Bug Fixes and Other Changes

* Fix facets visualization.
* Optimize LiftStatsGenerator for string features.
* Make `_WeightedCounter` serializable.
* Add support computing for weighted examples in LiftStatsGenerator.

Breaking Changes

Deprecations

* `tfdv.TFExampleDecoder` has been removed. This legacy decoder converts
serialized `tf.Example` to a dict of numpy arrays, which is the legacy
input format (prior to Apache Arrow). TFDV has stopped accepting that format
since 0.14. Use `tfdv.DecodeTFExample` instead.

0.21.1

Major Features and Improvements

Bug Fixes and Other Changes
* Do validation on weighted feature stats.
* During schema inference, skip features which are missing common stats. This
makes schema inference work when the input stats are generated from some
pre-existing, unknown schema.
* Fix facets visualization in Chrome >=M80.

Known Issues

* Running TFDV with Apache Beam 2.18 or 2.19 does not work on Windows. If you
are using TFDV on Windows, use Apache Beam 2.17.

Breaking Changes

Deprecations

0.21.0

Major Features and Improvements

* Started depending on the CSV parsing / type inferring utilities provided
by `tfx-bsl` (since tfx-bsl 0.15.2). This also brings performance improvements
to the CSV decoder (~2x faster in decoding. Type inferring performance is not
affected).
* Compute bytes statistics for features of BYTES type. Avoid computing topk and
uniques for such features.
* Added LiftStatsGenerator which computes lift between one feature (typically a
label) and all other categorical features.

Bug Fixes and Other Changes

* Exclude examples in which the entire sparse feature is missing when
calculating sparse feature statistics.
* Validate min_examples_count dataset constraint.
* Document the schema fields, statistics fields, and detection condition for
each anomaly type that TFDV detects.
* Handle null array in cross feature stats generator, top-k & uniques combiner
stats generator, and sklearn mutual information generator.
* Handle infinity in basic stats generator.
* Set num_missing and num_examples correctly in the presence of sparse
features.
* Compute weighted feature stats for all weighted features declared in schema.
* Enforce that mutual information is non-negative.
* Depends on `tensorflow-metadata>=0.21.0,<0.22`.
* Depends on `pyarrow>=0.15` (removed the upper bound as it is determined by
`tfx-bsl`).
* Depends on `tfx-bsl>=0.21.0,<0.22`
* Depends on `apache-beam>=2.17,<3`
* Validate that float feature does not contain NaNs (if disallow_nan is True).

Breaking Changes

* Changed the behavior regarding to statistics over CSV data:

- Previously, if a CSV column was mixed with integers and empty strings, FLOAT
statistics will be collected for that column. A change was made so INT
statistics would be collected instead.

* Removed `csv_decoder.DecodeCSVToDict` as `Dict[str, np.ndarray]` had no longer
been the internal data representation any more since 0.14.

Deprecations

0.15.0

Major Features and Improvements

* Generate statistics for sparse features.
* Directly convert a batch of tf.Examples to Arrow tables. Avoids conversion of
tf.Example to intermediate Dict representation.

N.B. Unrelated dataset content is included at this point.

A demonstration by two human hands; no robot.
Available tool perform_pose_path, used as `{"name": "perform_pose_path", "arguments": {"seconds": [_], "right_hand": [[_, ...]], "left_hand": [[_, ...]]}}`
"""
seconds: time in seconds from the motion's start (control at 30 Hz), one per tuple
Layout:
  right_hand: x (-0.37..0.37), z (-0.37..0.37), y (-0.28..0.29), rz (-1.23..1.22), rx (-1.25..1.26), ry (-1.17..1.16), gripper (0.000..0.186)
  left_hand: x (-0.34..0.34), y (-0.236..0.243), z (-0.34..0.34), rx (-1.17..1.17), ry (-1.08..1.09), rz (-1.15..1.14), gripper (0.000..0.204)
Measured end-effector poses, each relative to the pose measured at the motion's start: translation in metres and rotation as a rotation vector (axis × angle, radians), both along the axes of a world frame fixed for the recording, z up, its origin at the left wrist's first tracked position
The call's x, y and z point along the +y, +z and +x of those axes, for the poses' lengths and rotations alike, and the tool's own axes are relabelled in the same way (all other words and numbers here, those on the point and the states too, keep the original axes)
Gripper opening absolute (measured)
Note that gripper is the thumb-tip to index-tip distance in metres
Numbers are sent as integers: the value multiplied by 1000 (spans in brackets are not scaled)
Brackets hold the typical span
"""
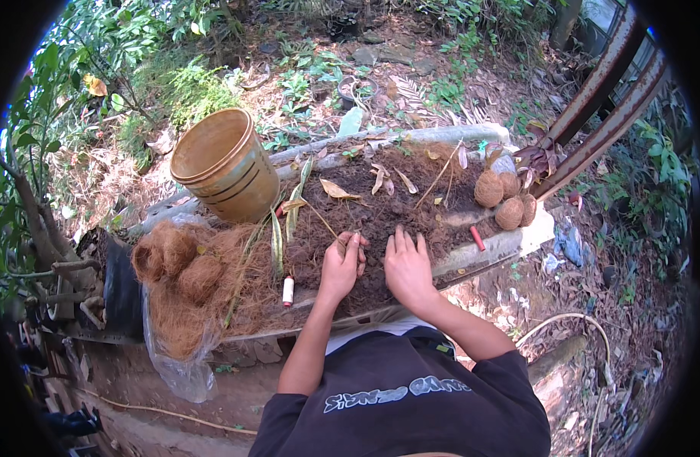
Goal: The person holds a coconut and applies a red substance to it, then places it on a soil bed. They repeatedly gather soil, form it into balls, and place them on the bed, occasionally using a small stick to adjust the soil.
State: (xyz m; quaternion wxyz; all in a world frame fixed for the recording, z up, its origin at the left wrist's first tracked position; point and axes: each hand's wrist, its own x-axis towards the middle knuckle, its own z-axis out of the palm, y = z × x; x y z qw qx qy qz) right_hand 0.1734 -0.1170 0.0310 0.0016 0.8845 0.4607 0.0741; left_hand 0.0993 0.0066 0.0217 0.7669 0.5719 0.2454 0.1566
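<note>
Dark, crumbly soil [399,190] covers the middle of the bench. My left hand [342,263] is closed in the soil at centre, with a thin dry stem running to its fingertips; what it holds is unclear. To its right, my right hand [407,270] rests on the soil, fingers stretched and slightly bent into it. Left of my left hand lie long striped leaves [277,251] and a white spool [288,289]. A red cylinder [478,238] lies right of my right hand. Dry leaves [334,190] are scattered on the soil above both hands.
A brown pot [235,186] stands back left, behind brown fibre [197,278] and plastic bag [178,377]. Coconut shells [508,212] sit at right beside rusty metal bars [593,145]. The concrete bench edge [460,261] crosses before me. Plants and a hose [605,343] lie around.
</note>
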Motion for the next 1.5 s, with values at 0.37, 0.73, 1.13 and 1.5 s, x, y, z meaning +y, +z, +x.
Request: {"name": "perform_pose_path", "arguments": {"seconds": [0.37,0.73,1.13,1.5], "right_hand": [[6,-8,-9,-37,-77,45,26],[6,-18,-15,64,0,-13,34],[-7,7,-11,292,270,185,11],[-6,42,24,561,502,190,16]], "left_hand": [[1,-8,-7,-43,37,-6,21],[4,-4,-5,-39,34,-2,23],[-1,-8,6,-117,-12,-24,18],[8,-4,-3,-66,55,25,26]]}}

Bug Fixes and Other Changes

* Generate statistics for the weight feature.
* Support validation and schema inference from sliced statistics that include
the default slice (validation/inference will be done using the default slice
statistics).
* Avoid flattening null arrays.
* Set `weighted_num_examples` field in the statistics proto if a weight
feature is specified.
* Replace DecodedExamplesToTable with a Python implementation.
* Building TFDV from source does not need pyarrow anymore.
* Depends on `apache-beam[gcp]>=2.16,<3`.
* Depends on `six>=1.12,<2`.
* Depends on `scikit-learn>=0.18,<0.22`.
* Depends on `tfx-bsl>=0.15,<0.16`.
* Depends on `tensorflow-metadata>=0.15,<0.16`.
* Depends on `tensorflow-transform>=0.15,<0.16`.
* Depends on `tensorflow>=1.15,<3`.
* Starting from 1.15, package
`tensorflow` comes with GPU support. Users won't need to choose between
`tensorflow` and `tensorflow-gpu`.
* Caveat: `tensorflow` 2.0.0 is an exception and does not have GPU
support. If `tensorflow-gpu` 2.0.0 is installed before installing
`tensorflow-data-validation`, it will be replaced with `tensorflow` 2.0.0.
Re-install `tensorflow-gpu` 2.0.0 if needed.

Breaking Changes

Deprecations

0.14.1

Major Features and Improvements

* Add support for custom schema transformations when inferring schema.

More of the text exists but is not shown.